Anxiety is there to protect us, it is part of our fight or flight mechanism that we use to respond to potentially dangerous situation. Sometimes our anxiety responses are out of proportion for the situation, or occur without us knowing why.
Anxiety can manifest in lots of different ways, some people struggle to breathe, tap their feet or fingers, have an increased heart rate, or sweaty palms. It can also cause you to overthink situations or worry that something terrible will happen.
What to do
- Learn to understand to understand your anxiety – what are your triggers?
- Share your worries and triggers(if you no them) with someone close to you for support
- Identify your coping strategies and add to them – breathing exercises or muscle relaxation can be useful. Hint- if your current coping strategy is smoking, that shows slowing your breathing helps so try the breathing exercise below
- Believe you can do it, this anxiety is part of you, you are strong enough to control it
- Check your concerns- are they realistic? Are the outcomes you’re worried about likely to happen?
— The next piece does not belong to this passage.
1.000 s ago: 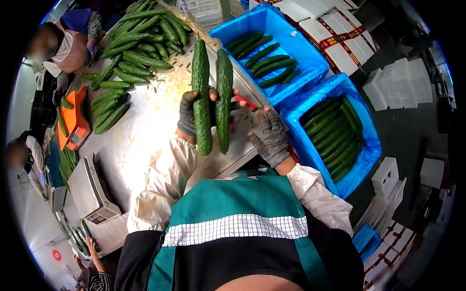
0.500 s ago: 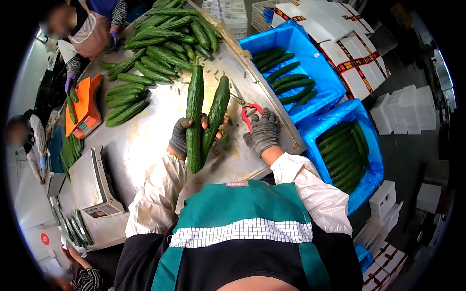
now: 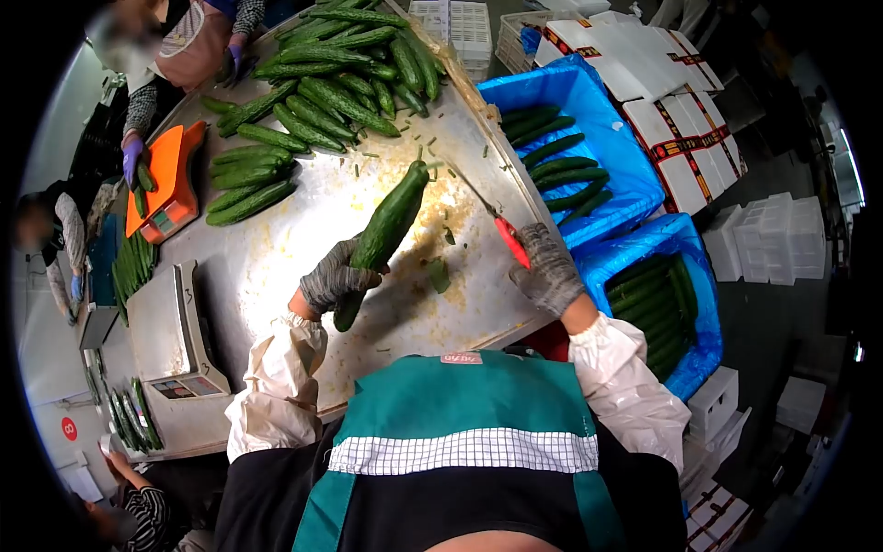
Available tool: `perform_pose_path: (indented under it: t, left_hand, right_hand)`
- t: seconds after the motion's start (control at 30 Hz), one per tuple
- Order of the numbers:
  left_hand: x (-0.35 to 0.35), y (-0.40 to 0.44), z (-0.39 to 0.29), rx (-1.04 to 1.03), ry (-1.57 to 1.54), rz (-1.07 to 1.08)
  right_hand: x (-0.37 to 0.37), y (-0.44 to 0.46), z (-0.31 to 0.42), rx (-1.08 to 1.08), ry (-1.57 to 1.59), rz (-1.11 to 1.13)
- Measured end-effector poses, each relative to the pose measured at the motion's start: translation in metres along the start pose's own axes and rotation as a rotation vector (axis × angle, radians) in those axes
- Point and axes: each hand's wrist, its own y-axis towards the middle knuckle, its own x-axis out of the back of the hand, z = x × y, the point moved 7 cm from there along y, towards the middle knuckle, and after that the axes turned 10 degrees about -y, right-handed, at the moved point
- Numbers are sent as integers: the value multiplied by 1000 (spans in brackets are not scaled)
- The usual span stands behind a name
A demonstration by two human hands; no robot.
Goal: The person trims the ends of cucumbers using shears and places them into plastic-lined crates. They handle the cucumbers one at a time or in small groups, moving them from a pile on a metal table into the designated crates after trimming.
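Note:
My left hand (image 3: 336, 278), in a grey work glove with bare fingertips, is wrapped round a long green cucumber (image 3: 394, 219). The cucumber is tilted above the metal table, its stem end pointing away from me. Whether a second cucumber lies behind it, I cannot tell. My right hand (image 3: 552, 271), gloved the same way, is closed on red-handled scissors (image 3: 509, 241) near the table's right edge. Their blades point away and to the left. A green scrap (image 3: 438, 274) lies on the table between my hands.
Cucumbers (image 3: 322, 101) are piled at the table's (image 3: 276, 322) far end. Blue-lined crates (image 3: 612, 120) with cucumbers stand to the right. An orange scale (image 3: 170, 175) and a grey scale (image 3: 170, 322) sit left. Purple-gloved hands (image 3: 134, 158) of a co-worker are near the orange scale.
The two cucumbers held apart in my left hand now show as one, tilted to the right. My right hand and the scissors have moved right, and the scissors' handles look closed together.

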Motion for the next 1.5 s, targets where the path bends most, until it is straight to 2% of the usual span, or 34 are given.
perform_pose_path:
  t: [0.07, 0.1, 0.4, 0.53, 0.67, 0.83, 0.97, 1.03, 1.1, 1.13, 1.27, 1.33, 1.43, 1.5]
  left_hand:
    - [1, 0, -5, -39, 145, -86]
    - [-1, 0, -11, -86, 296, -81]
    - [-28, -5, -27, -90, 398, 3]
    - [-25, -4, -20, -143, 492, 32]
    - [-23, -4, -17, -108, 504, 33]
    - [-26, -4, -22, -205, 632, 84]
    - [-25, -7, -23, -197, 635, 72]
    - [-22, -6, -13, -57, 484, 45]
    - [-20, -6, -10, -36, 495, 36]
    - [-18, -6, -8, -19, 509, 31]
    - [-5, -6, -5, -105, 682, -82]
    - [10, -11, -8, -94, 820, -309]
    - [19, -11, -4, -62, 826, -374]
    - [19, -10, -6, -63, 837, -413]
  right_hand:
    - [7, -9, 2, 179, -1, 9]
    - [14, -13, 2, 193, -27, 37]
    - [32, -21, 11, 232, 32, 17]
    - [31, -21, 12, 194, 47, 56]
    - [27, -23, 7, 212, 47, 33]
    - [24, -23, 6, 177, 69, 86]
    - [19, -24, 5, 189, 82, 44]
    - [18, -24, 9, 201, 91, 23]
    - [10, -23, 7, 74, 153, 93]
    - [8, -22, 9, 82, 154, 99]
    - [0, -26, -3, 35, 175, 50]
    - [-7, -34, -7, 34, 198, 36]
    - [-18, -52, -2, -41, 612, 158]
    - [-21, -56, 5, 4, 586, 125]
- Explore your concerns, think through the situation (in a calm, safe space) and put back up plans in place that might make you feel more comfortable
- Remember that coping techniques can be very helpful, but to deal with your anxiety in the long term you need to understand what is causing it and why
A simple breathing exercise
Try breathing in through your nose for three counts, holding it in for three counts (skip this step if it is not comfortable), then breathing out through your mouth for three counts. You can adapt this to whatever feels helpful for you. It might take a few minutes before you feel calmer but stick with it!
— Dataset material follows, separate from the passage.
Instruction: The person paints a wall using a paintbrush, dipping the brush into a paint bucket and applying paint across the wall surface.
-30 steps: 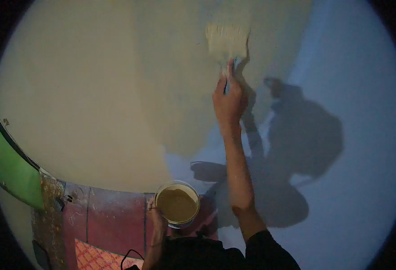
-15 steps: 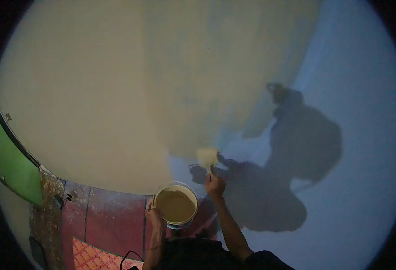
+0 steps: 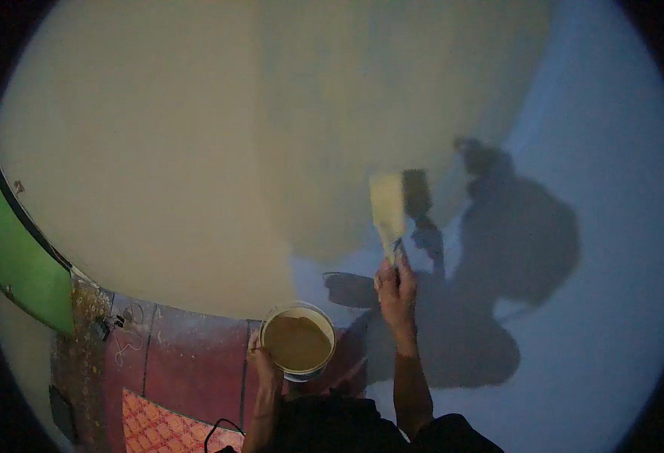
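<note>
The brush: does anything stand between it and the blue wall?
Nothing visible stands between the brush, in the right hand, and the blue wall; only shadows fall there. The bucket, in the left hand, is at lower left.

The right hand point(image 3: 397, 298) was raised in front of the body, its fingers point(image 3: 406, 273) closed in a grip and pointing up and away. Below it the wrist ran nearly straight into the bare right forearm point(image 3: 411, 385), which led back to a short dark sleeve point(image 3: 452, 434) at the lower edge. The left hand point(image 3: 265, 366) was lower and nearer the dark-clothed torso point(image 3: 328, 423), its fingers curled in a hold and partly out of sight. The bare left forearm point(image 3: 262, 411) rose steeply from the bottom edge. The two hands were well apart.
</note>
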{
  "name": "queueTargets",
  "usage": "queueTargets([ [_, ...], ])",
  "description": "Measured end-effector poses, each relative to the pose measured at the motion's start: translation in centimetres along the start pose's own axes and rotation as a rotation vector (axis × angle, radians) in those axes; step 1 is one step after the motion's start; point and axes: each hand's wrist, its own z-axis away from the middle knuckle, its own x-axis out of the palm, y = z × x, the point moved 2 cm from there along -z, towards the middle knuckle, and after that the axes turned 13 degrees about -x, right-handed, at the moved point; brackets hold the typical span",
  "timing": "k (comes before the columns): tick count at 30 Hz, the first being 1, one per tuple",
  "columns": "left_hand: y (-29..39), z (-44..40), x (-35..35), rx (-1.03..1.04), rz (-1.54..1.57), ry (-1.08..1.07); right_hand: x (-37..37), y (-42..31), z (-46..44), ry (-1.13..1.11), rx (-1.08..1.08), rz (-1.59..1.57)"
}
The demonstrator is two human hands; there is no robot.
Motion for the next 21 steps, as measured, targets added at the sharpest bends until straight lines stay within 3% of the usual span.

A muscle relaxation exercise
Try tensing your muscle groups, working your way from your feet up to your eyebrows. Starting with your toes, tense your muscles for five counts, relax for five counts, then repeat. Then move up to the next muscle group, can you tense your ankles? Then your calves? Your knees? Once you work up to tensing and releasing your eyebrows, your concentration should have been diverted enough to lessen your feeling of anxiety. If not start at your toes again.
What not to do
- Don’t give yourself a hard time – dealing with anxiety is tough particularly on your own
- Don’t expect people to understand your anxiety unless you tell us about it – only you know how it feels for you
- Don’t expect to cure your anxiety overnight- it might never go away completely, but you can learn to control it and live with it
- Don’t ignore your anxiety, the more you bury it the harder it will be to tackle it
Always remember, everyone gets anxious. The physical symptoms of anxiety can be really scary and feel very out of control, but they always pass. Living with anxiety is hard but doable, it takes practice and support but it can be done.